My mother loves to tell a story about when I was living in the UK and I arrived back home for a visit. Allegedly I opened the fridge and cried: “what no aubergine!”. To her this one phrase signified not only that I had become a horrible food snob but an anglicised one at that. To me it points to a clear neglect of a fabulous vegetable, although she has since mended her ways……In retrospect though I should probably have yelled “what no brinjal!”, as eggplant is a native of India. But then maybe mum was right as its hard to get the same snobby intonation in the word brinjal as it is in aubergine. If you don’t believe me try saying the words aloud. What ever you call it, and you may also be familiar with the Italian Melanzana, or the Arabic al-badinjan to mention but 2 others , its great to grow and great to cook with. Incidently the name eggplant apparently derives from some, then prized, 18th century cultivars which resembled goose eggs and it is this name which is used in Australia, New Zealand, Canada and the US.
How I grow it:
I have only ever grown eggplant in pots – although this year I do plan to try them in my main garden bed. I like them in pots though, they fruit, they don’t take up too much space and you can move them to follow the sun to try and get the most out of the season. Eggplants are perennial so they may survive a Melbourne winter. I have yet to achieve this though although I have heard about gardeners locally who have.
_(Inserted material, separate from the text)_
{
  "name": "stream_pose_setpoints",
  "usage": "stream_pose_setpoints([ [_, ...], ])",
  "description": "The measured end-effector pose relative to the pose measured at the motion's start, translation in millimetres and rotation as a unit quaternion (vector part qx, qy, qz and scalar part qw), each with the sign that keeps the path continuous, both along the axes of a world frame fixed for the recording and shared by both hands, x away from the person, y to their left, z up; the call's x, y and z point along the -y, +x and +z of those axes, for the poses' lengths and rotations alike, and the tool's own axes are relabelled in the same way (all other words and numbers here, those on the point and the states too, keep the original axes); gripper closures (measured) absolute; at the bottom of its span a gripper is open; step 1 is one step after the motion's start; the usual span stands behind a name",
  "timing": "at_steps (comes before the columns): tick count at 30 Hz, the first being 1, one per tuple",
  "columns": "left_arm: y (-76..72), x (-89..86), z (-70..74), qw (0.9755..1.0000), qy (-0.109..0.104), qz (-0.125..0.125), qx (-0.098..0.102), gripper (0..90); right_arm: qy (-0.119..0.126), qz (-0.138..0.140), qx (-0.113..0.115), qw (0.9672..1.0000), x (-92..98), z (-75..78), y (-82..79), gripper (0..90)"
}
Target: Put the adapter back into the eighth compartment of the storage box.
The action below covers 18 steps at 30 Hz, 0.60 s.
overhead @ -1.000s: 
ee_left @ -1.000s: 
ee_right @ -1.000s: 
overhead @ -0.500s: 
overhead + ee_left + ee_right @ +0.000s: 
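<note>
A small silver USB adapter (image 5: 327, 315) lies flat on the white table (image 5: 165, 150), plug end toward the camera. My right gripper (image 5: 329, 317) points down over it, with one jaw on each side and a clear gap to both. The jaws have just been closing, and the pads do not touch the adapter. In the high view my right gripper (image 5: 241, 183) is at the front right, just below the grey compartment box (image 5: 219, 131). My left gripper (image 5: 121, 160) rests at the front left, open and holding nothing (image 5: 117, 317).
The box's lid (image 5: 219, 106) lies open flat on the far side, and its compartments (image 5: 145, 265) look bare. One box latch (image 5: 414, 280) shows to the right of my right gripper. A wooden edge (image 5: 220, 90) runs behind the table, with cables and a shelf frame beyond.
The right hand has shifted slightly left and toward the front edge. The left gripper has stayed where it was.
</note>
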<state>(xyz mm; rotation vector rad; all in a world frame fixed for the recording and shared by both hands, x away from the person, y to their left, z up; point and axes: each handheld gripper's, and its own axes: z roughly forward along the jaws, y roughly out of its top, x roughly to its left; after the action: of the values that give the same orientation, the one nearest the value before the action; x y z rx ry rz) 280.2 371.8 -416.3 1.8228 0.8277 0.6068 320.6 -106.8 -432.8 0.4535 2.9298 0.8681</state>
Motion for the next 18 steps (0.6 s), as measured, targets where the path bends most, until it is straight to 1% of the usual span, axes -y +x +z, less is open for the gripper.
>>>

Eggplants generally need staking to support the weight of the fruit. I fertilise pot grown Eggplants every month with liquid fertiliser as the watering process tends to wash away some of the potting mixes nutrients, but in the ground I think I would rely on nutrients in the soil (provided the soil is of a decent quality) as too much fertiliser may encourage the production of leaves over fruits.
This year I grew eggplants from both seed and store bought seedlings. Both have been successful. The 3 types I have grown this year are: Early long purple, Lebanese bunching and something called ‘Patio Eggplant” and frankly all have had something to recommend them: The Lebanese type has been the most prolific, the long purple has produced nearly as many as the Lebanese type but has far softer skin once cooked and the ‘Patio Eggplant’ has produced the largest and ‘meatiest’ fruit. Perfect for Eggplant or Brinjal Curry.
What I use it for:
In this recipe the eggplant doesn’t really look like eggplant which is a considerable advantage if your 4 year has an avowed dislike of eggplants (referring to it as Brinjal curry also helps in this respect).
- 4 tablespoons canola (or similar light cooking) oil
- 2 onions – chopped
- 3 garlic cloves – chopped
- A knob of ginger (about 2cm in length) – chopped
- ¼ tspn chilli powder or 2 red chillies finely chopped. (This will make it mild as I cook for young children, double (or more) the quantity if you like things hot.)
- ½ teaspoon of turmeric
- 2 large tomatoes finely chopped
- A small bunch of coriander – chopped
- About 600 – 700 gram of eggplant (you do not need to be exact over or under will be fine)
- 1 teaspoon garam masala*
- Juice of half a small lemon
Prick the eggplants and place on a baking sheet in an oven set to 210 degrees. Cook until the skin collapses when touched. (For a smokier version you can cook the eggplants over a gas flame or BBQ but using the oven works fine and is far less time consuming than cooking them over a gas flame. ) Puree the onion with the garlic and ginger. I find I don’t have to add water when pureeing Australian onions, however if you have a drier variety you may need to add to splash of water into the food processor get a puree.
Heat the oil and fry the onion mixture with the turmeric over a medium heat. Fry until the colour of the mixture deepens and becomes a rich golden colour. Add tomatoes and coriander and chilli. Cook until the tomatoes collapse and merge with the onion mixture to become a sauce. Add the eggplant. Season with salt. Cook for another 10 minutes. Add garam masala and lemon juice. Garnish with additional coriander. Serve
*To make Garam Masala:
I like my garam masala with a bit of cumin and coriander in it – I find it easier to use than the stronger versions which tend to omit these ingredients (and are a lot heavier on the black pepper). You can choose to omit the cumin and coriander from this recipe if you prefer.
- 1 tblspn cumin seeds.
- 1 tblspn coriander seeds
- 1 stick cinnamon
- 1 tspn cloves
- ¼ of a whole nutmeg grated
- 2 black cardamom pods
- 1 tablespoon seed from green cardamom pods
- 1 tspn black peppercorns
Heat a frypan on the top of the stove and add all the spices except the nutmeg and cloves. Dry fry the spices until fragrant. Allow them to cool. Grind all spices together in a spice grinder.
This mixture will keep its flavour for about 3 months (although the fresher the better).